In the experiments conducted in this work, we assume that $μ_{0} = 0$ and $σ_{0}^{2} = 1$ . This prior distribution is designed to be consistent with the distribution of the random noise $z_{2}$ , thereby compensating for the information lost during the reconstruction process.

During the backward extraction process, the container image $x_{c o n}$ serves as the sole available input.

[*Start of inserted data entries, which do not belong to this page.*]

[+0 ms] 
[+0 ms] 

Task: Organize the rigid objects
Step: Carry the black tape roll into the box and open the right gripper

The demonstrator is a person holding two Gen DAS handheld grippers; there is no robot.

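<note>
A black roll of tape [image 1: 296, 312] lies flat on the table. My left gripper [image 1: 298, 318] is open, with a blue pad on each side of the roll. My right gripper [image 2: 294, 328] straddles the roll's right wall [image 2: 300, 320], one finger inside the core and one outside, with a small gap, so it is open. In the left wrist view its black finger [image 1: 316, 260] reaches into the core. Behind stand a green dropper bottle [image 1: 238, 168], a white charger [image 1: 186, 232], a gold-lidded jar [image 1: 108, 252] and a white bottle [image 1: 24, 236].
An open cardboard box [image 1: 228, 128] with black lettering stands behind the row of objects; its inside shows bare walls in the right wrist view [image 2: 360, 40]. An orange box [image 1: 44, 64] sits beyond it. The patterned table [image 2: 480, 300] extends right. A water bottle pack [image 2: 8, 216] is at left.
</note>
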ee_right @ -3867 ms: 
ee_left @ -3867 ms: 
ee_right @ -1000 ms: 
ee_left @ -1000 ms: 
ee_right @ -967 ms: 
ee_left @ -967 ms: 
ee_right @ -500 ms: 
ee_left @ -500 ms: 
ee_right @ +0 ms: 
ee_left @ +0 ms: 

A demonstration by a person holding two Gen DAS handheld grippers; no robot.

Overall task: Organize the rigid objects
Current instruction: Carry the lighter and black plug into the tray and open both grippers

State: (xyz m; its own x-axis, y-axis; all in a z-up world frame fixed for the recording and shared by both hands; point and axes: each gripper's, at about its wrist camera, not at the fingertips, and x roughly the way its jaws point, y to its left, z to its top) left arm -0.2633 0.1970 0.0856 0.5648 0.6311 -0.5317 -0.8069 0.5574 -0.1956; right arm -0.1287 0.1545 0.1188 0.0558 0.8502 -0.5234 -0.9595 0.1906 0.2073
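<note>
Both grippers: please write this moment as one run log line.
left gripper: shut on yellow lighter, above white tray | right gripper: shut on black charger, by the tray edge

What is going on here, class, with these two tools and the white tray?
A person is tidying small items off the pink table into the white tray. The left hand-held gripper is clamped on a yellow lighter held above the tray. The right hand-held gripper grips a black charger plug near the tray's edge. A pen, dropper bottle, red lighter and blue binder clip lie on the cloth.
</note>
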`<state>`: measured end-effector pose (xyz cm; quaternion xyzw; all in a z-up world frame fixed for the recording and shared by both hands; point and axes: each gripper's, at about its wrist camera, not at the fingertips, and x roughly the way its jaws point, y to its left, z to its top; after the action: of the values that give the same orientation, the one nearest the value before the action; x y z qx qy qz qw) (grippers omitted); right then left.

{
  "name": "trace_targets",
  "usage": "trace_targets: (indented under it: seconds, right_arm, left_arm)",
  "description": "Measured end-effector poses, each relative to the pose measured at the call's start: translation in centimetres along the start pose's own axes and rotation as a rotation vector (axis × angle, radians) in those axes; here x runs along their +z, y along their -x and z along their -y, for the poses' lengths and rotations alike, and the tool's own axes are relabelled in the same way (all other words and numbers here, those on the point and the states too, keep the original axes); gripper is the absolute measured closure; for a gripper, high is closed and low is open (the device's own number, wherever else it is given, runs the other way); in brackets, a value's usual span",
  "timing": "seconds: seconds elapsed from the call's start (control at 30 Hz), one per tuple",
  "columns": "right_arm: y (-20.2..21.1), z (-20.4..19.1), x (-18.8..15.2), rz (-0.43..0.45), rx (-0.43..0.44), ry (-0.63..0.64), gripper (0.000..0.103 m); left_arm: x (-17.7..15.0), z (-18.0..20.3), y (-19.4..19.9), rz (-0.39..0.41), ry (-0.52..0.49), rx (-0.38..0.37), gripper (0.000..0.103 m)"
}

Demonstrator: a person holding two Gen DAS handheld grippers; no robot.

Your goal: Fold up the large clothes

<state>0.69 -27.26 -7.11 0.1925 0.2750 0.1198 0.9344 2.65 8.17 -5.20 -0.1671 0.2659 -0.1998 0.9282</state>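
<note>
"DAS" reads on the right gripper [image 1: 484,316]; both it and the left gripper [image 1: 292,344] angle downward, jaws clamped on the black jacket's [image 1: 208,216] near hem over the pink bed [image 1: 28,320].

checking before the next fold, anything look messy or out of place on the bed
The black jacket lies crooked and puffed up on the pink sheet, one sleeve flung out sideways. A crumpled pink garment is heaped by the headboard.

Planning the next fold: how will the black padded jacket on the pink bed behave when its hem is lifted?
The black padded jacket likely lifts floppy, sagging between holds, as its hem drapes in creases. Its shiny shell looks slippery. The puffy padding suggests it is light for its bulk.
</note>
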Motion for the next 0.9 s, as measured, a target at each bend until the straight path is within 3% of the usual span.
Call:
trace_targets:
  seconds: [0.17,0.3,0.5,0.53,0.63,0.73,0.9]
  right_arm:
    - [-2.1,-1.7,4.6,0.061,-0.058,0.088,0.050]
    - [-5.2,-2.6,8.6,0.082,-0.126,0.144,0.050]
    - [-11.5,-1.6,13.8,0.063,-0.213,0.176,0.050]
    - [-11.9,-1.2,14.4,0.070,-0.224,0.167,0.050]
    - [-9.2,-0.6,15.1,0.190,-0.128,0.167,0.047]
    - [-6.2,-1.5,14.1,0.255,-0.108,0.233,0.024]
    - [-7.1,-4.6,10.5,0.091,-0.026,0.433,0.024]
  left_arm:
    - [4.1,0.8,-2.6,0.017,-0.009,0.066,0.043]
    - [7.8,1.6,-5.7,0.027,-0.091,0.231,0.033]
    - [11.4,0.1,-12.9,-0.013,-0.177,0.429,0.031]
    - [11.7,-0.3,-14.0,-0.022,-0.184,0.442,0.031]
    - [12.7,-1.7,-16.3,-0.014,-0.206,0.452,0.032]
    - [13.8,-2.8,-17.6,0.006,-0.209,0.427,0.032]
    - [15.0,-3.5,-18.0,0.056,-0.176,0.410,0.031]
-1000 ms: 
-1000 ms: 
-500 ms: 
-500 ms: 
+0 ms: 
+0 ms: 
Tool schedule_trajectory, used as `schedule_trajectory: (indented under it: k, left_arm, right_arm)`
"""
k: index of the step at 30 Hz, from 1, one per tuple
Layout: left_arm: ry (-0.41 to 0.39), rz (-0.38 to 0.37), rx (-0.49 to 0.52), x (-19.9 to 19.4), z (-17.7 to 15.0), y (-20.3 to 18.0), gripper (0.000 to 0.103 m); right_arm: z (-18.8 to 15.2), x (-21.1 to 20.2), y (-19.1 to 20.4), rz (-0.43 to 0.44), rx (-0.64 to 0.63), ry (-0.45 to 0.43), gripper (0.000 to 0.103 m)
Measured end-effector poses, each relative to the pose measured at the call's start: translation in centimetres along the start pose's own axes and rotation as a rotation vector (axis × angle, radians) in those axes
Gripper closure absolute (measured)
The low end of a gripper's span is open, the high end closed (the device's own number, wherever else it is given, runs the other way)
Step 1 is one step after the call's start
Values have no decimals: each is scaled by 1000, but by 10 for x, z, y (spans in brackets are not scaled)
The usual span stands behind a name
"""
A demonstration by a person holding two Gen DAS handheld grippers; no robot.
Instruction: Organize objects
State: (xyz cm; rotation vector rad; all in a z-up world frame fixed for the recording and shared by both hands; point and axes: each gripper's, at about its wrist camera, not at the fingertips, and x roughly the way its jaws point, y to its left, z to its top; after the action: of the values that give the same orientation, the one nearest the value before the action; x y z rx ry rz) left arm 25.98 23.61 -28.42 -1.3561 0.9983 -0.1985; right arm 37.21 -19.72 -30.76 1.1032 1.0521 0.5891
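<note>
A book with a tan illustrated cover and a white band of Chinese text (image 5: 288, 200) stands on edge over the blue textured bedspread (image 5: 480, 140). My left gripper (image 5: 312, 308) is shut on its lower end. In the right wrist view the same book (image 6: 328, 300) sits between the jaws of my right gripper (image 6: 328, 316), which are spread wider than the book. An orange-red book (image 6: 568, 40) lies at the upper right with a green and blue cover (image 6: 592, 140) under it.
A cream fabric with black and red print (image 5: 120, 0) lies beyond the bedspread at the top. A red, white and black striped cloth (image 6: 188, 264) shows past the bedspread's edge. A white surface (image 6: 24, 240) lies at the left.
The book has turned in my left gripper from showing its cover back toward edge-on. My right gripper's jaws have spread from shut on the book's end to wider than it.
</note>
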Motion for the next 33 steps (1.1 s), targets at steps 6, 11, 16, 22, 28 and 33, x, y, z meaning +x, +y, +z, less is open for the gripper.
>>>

If the extraction of the image $x_{e}$ relies solely on $x_{c o n}$ , the unknown nature of the random noise $z_{1}$ renders the problem ill-posed, in the sense that infinitely many possible solutions for $x_{e}$ could be generated from the same $x_{c o n}$ . To address this issue, we introduce an additional random noise term $r_{2}$ , assumed to follow the same distribution as $r_{1}$ , thereby regularizing the solution space and ensuring a well-defined extraction process.

Invertible block

The forward hiding module and the backward extraction module within the reversible block share an identical network architecture, as illustrated in Fig. 2. This structure processes two input images and generates two output images during both the forward and reverse operations, as depicted in Fig. 2. The computational formulas for the forward hiding process are detailed below (see Eqs. (2), (3), (4), (5)). The inputs to this process include the cover image $x_{c o v}^{i}$ and the secret image $x_{s}^{i}$ . Initially, the secret image $x_{s}^{i}$ , embedded with a private key $k$ through the encoding function $E (\cdot)$ , is processed through the function $α (\cdot)$ . The resulting image is then added element-wise to the cover image $x_{c o v}^{i}$ to produce $x_{c o v}^{i + 1}$ . Subsequently, $x_{c o v}^{i + 1}$ undergoes sequential processing by the function $β (\cdot)$ followed by an activation function $σ$ , and the output is scaled using the exponential function $\exp$ to generate an intermediate result $x_{s c a l e d}$ . Finally, $x_{s c a l e d}$ is multiplied element-wise with the secret image $x_{s}^{i}$ , and the resulting product is added element-wise to $γ (x_{c o v}^{i + 1})$ , yielding the updated secret image $x_{s}^{i + 1}$ .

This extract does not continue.